### Work request
All of the data below should be repeated exactly. Pictures should not be included.

### Given information
○ ○ ○ ○
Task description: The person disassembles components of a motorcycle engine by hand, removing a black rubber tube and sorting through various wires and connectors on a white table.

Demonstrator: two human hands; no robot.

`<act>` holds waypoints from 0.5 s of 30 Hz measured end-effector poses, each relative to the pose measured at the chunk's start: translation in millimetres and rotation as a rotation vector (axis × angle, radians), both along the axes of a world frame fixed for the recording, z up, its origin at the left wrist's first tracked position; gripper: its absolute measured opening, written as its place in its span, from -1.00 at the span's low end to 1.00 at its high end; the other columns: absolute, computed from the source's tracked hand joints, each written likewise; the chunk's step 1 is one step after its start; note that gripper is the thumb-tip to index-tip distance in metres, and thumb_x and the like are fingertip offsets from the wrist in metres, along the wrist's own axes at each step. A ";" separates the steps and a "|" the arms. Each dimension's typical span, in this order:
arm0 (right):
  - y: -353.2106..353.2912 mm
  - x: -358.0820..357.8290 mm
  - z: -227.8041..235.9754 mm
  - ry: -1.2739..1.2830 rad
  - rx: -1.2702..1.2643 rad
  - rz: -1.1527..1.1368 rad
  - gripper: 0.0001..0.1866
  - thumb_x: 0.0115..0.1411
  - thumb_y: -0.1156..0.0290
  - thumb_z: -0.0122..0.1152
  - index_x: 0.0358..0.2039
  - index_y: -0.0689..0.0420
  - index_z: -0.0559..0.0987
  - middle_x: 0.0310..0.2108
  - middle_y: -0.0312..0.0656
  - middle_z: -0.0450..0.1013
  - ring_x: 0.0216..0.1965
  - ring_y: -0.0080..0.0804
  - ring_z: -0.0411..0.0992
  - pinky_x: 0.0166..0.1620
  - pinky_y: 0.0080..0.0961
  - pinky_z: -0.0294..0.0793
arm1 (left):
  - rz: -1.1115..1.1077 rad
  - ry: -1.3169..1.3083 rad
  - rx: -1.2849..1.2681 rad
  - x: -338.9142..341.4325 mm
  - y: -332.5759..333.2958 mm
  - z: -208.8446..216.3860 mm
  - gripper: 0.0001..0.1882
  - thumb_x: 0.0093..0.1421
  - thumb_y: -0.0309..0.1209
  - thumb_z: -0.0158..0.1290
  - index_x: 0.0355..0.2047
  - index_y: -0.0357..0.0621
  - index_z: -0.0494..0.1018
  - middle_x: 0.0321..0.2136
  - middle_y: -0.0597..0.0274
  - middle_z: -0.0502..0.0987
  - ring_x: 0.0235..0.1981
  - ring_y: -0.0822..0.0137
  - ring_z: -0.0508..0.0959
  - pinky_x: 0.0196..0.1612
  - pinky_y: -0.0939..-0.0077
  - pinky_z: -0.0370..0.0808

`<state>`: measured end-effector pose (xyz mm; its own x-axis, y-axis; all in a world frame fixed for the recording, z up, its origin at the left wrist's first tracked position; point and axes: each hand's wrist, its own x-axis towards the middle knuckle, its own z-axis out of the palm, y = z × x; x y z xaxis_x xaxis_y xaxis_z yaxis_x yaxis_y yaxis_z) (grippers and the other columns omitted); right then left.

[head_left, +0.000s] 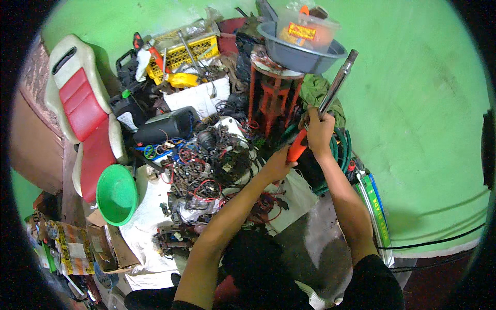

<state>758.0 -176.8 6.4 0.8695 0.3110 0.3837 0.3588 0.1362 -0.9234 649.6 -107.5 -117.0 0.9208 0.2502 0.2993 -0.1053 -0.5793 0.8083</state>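
Both my hands are on a long chrome-shafted tool with an orange grip, slanted up to the right. My left hand is closed round the lower end of the orange grip. Higher up, my right hand wraps the tool where the chrome shaft meets the grip. The shaft's upper end reaches past the rim of a grey basin; its exact kind I cannot make out. Below and left of my hands lies a heap of wires and small metal parts on white sheeting.
A green basin stands beside a red-and-white seat at the left. Behind the heap are a black canister and a yellow crate. An orange metal stand carries the grey basin. Green hose lies near the right wall.
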 end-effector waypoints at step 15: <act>-10.8 121.9 -160.3 -0.099 -0.792 -0.137 -0.61 0.10 0.31 0.15 -0.18 0.36 0.40 -0.32 0.17 0.46 -0.24 0.11 0.45 -0.10 -0.16 0.39 | -0.221 0.313 0.003 20.5 -3.7 -123.6 -0.24 0.00 -0.42 0.06 0.23 -0.23 0.06 0.21 -0.16 0.14 0.25 -0.11 0.11 0.29 0.18 0.09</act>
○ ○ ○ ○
### Answer to this problem
Task description: The person disassembles components of a motorcycle engine by hand, removing a black rubber tube and sorting through various wires and connectors on a white table.

Demonstrator: two human hands; no robot.

`<act>` holds waypoints from 0.5 s of 30 Hz measured end-effector poses, each relative to the pose measured at the chunk's start: translation in millimetres and rotation as a rotation vector (axis × angle, radians), both along the axes of a world frame fixed for the recording, z up, its origin at the left wrist's first tracked position; gripper: its absolute measured opening, written as its place in its span, from -1.00 at the span's low end to 1.00 at its high end; the other columns: absolute, computed from the source's tracked hand joints, each written likewise; the chunk's step 1 is one step after its start; note that gripper is the thumb-tip to index-tip distance in metres, and thumb_x and the like are fingertip offsets from the wrist in metres, along the wrist's own axes at each step. A ";" separates the steps and a "|" the arms. Each dimension's typical span, in this order:
arm0 (right):
  - y: -353.2106..353.2912 mm
  - x: -358.0820..357.8290 mm
  - z: -227.8041..235.9754 mm
  - ry: -1.2739..1.2830 rad
  - rx: -1.2702..1.2643 rad
  - rz: -1.1527..1.1368 rad
  - gripper: 0.0001..0.1866
  - thumb_x: 0.0115..0.1411
  - thumb_y: -0.1156..0.0290
  - thumb_z: -0.0122..0.1152
  - index_x: 0.0358..0.2039
  - index_y: -0.0689..0.0420
  - index_z: -0.0559..0.0987
  - middle_x: 0.0310..0.2108
  - middle_y: -0.0312..0.0656
  - middle_z: -0.0450..0.1013
  - ring_x: 0.0216..0.1965
  - ring_y: -0.0080..0.0804
  - ring_z: -0.0411..0.0992
  - pinky_x: 0.0166..0.1620
  - pinky_y: 0.0080..0.0961
  - pinky_z: -0.0294..0.0793
arm1 (left):
  - rz: -1.1115..1.1077 rad
  - ry: -1.3169..1.3083 rad
  - rx: -1.2849..1.2681 rad
  - x: -338.9142..341.4325 mm
  - y: -332.5759..333.2958 mm
  - z: -208.8446..216.3860 mm
  - gripper: 0.0001..0.1882
  - thumb_x: 0.0093..0.1421
  - thumb_y: -0.0309..0.1209
  - thumb_z: -0.0158..0.1290
  - index_x: 0.0355..0.2047
  - index_y: -0.0357..0.0621
  - index_z: -0.0494..0.1018
  - middle_x: 0.0321..0.2136
  - middle_y: -0.0597..0.0274
  - middle_z: -0.0502..0.0987
  - ring_x: 0.0235..0.1981
  - ring_y: -0.0822..0.0137
  - ring_z: -0.0508..0.0959
  - pinky_x: 0.0196..0.1612
  - pinky_y: -0.0939..-0.0077
  - pinky_z: -0.0370..0.0808

`<state>`: measured end-effector pose (xyz mm; its own x-axis, y-axis; all in a world frame fixed for the recording, z up, its origin at the left wrist's first tracked position; point and axes: each hand's wrist, its own x-axis towards the middle knuckle, its own z-axis out of the palm, y = z × x; x y z xaxis_x xaxis_y xaxis_z yaxis_x yaxis_y yaxis_z) (grippers and the other columns omitted); right then left.

[head_left, +0.000s] 

<state>758.0 -176.8 6.4 0.8695 0.3110 0.3837 0.3588 0.1362 -0.9234 649.6 -107.5 -117.0 0.9208 0.2502 0.2993 -0.1053 -0.5793 0.8083</state>
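Both my hands are on a long chrome-shafted tool with an orange grip, slanted up to the right. My left hand is closed round the lower end of the orange grip. Higher up, my right hand wraps the tool where the chrome shaft meets the grip. The shaft's upper end reaches past the rim of a grey basin; its exact kind I cannot make out. Below and left of my hands lies a heap of wires and small metal parts on white sheeting.
A green basin stands beside a red-and-white seat at the left. Behind the heap are a black canister and a yellow crate. An orange metal stand carries the grey basin. Green hose lies near the right wall.
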 end-effector waypoints at step 15: <act>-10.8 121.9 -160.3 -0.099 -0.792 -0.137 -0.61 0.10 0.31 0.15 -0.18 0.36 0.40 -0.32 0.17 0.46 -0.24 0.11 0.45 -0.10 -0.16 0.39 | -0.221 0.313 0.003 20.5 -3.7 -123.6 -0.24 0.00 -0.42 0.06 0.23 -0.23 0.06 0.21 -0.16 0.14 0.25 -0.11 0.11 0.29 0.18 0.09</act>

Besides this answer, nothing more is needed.